Vector databases are often evaluated on isolated metrics like query latency or recall, but production workloads depend on more than that. Databases need to be able to ingest data continuously, scale under concurrency, handle filters efficiently, and maintain recall across dataset sizes.

In this benchmark, we evaluate how several of the most widely used managed vector databases (both serverless and instance-based) perform under simulated production-like workloads. We run five core benchmarks across multiple dataset sizes (100k, 1M, and 10M vectors):

Ingest: Measures total ingestion time and throughput of the write path (100k → 10M vectors), along with freshness—the delay from write acknowledgement to data being available in query results.
Concurrency: Assesses how latency and QPS change as the number of concurrent client workers increases (1, 2, 4, 8).
Filtering: Examines how metadata and keyword filters affect latency and QPS at different selectivity levels (100%, 10%, 1%).
Recall: Reports how well systems maintain recall as datasets scale and filters are applied.
Read-write: Evaluates how query performance degrades, if at all, while the database handles concurrent writes.

Scope

This benchmark evaluates dense retrieval performance across a set of popular managed vector databases, including both serverless and instance-based providers. All providers are tested with the same datasets, identical request patterns, and the same evaluation logic. Only TopK's absolute numbers are made public; other providers are anonymized to keep the focus on behavior rather than direct comparison while still reflecting how real, widely used services behave.

1. Dataset

The benchmark is built from MS MARCO passages and queries, using 768-dimensional embeddings generated with nomic-ai/modernbert-embed-base. We provide three corpus sizes—100k, 1M, and 10M vectors—each bundled with 1,000 evaluation queries and precomputed ground-truth nearest neighbors so recall can be measured consistently across systems.

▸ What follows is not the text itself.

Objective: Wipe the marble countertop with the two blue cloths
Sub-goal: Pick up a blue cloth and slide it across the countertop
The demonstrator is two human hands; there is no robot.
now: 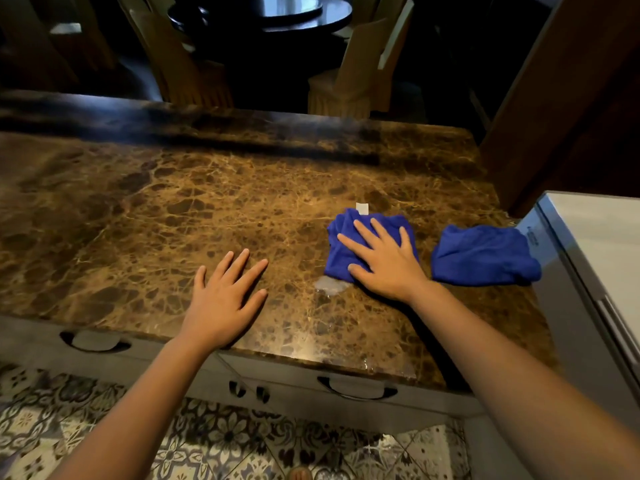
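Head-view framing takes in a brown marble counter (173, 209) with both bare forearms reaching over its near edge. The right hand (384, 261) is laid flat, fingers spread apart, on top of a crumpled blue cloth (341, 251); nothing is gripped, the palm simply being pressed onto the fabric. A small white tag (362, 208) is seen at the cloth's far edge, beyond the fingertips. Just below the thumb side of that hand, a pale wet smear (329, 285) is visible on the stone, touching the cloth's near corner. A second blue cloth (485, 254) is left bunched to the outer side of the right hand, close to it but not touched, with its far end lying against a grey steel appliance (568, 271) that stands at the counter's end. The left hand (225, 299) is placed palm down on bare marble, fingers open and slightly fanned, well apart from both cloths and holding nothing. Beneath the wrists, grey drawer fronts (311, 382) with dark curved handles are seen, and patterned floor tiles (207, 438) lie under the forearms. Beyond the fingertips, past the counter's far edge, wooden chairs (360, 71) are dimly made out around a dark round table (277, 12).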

All datasets are hosted on S3 under s3://topk-bench as docs-{100k,1m,10m}.parquet and queries-{100k,1m,10m}.parquet. The topk-io/bench repository contains the benchmarking tool and further details on the dataset format.

Each document includes the original passage text, its dense embedding, and two synthetic filter fields designed for controlled selectivity experiments:

int_filter: An integer field whose value are sampled from a uniform distribution [0, 10_000]. Predicates like int_filter <= 10_000, int_filter <= 1_000, and int_filter <= 100 are then constructed to match ~100%, ~10%, and ~1% of documents.
keyword_filter: A categorical field populated with tokens chosen so that different keyword predicates produce similar 100% / 10% / 1% selectivity levels. Queries like text_match(keyword_filter, "10000"), text_match(keyword_filter, "01000"), or text_match(keyword_filter, "00100") are then constructed to match ~100%, ~10%, and ~1% of documents.

These fields let you precisely control how many documents match a query, making it possible to evaluate how different systems behave as filter selectivity changes.

2. Methodology

All benchmarks run in AWS containers in the same region as each provider. Most providers are serverless; for non-serverless providers, we use minimal viable configurations based on provider recommendations to ensure fair comparison.

To reduce noise from transient issues like network hiccups, tail latencies, and noisy neighbors in serverless environments, each test configuration runs 5 times. We drop the worst run and report the mean of the remaining 4 runs, where "worst" is defined as:

Latency: highest p99 latency
QPS: lowest QPS
Recall: lowest recall

Before each measurement, we perform a warmup run to ensure systems are in a steady state. Query benchmarks warm up with concurrency=1 and a 60-second timeout (2x the measurement timeout). Filter benchmarks warm up with both filters enabled to exercise all code paths.

For measuring latency & QPS, we send queries in a 30-second window. For recall, we run a set of 1000 queries and measure recall@10.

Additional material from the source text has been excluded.